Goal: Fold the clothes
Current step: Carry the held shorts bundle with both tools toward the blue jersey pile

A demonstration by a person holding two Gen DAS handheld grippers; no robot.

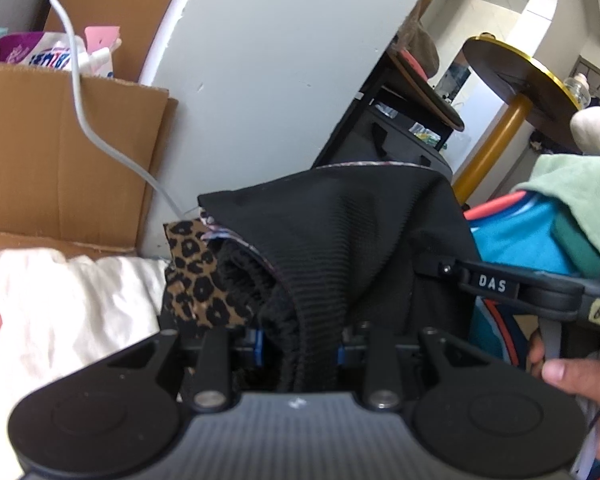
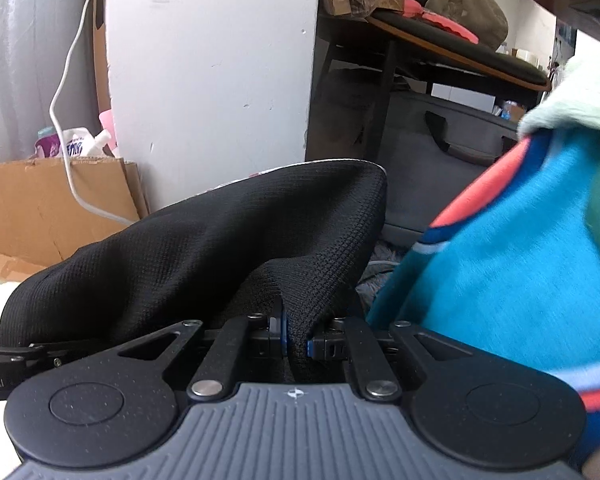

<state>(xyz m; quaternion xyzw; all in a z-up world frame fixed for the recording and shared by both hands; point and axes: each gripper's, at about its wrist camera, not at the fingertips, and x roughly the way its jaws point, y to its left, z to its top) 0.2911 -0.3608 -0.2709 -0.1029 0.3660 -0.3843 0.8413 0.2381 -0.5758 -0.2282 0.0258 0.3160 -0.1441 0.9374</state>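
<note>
Both wrist cams low, v. close behind tongs, facing white wall (image 1: 280, 60); share black garment (image 2: 204, 240).

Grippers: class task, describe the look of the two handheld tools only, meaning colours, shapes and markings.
Both the left gripper and the right gripper have matte black linkage arms, round black discs, silver pivot bolts, a ribbed grey centre plate and blue finger pads. One arm bears white "DAS" lettering.

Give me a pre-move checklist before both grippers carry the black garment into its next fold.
1. Left gripper clamped on the black garment: ok, fabric bunched between the fingers.
2. Right gripper clamped on it: ok.
3. Fabric between the grips smooth: not ok, it drapes in folds.
4. Leopard-print cloth clear of the lift: not ok, it sits against the garment.
5. Blue garment clear: not ok, it crowds the right gripper.
6. Landing surface flat: cannot tell.
</note>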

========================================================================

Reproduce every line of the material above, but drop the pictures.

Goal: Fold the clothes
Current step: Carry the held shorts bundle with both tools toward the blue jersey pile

A demonstration by a person holding two Gen DAS handheld grippers; no robot.


<state>(xyz m; quaternion xyzw; all in a z-up world frame fixed for the recording and shared by both hands; point and axes: each gripper's, at about its wrist camera, not at the fingertips, and x roughly the way its jaws point, y to its left, z to its top) 0.2911 -0.3608 -0.2709 -0.1029 0.3660 -0.3843 0.8413 0.2381 -0.5758 -0.2282 0.0258 0.3160 -0.1441 0.9374</state>
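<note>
Both wrist cams low, v. close behind tongs, facing white wall (image 1: 280, 60); share black garment (image 2: 204, 240).

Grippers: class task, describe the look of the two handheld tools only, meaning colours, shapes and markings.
Both the left gripper and the right gripper have matte black linkage arms, round black discs, silver pivot bolts, a ribbed grey centre plate and blue finger pads. One arm bears white "DAS" lettering.

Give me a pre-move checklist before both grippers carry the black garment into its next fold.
1. Left gripper clamped on the black garment: ok, fabric bunched between the fingers.
2. Right gripper clamped on it: ok.
3. Fabric between the grips smooth: not ok, it drapes in folds.
4. Leopard-print cloth clear of the lift: not ok, it sits against the garment.
5. Blue garment clear: not ok, it crowds the right gripper.
6. Landing surface flat: cannot tell.
</note>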

This completes the output.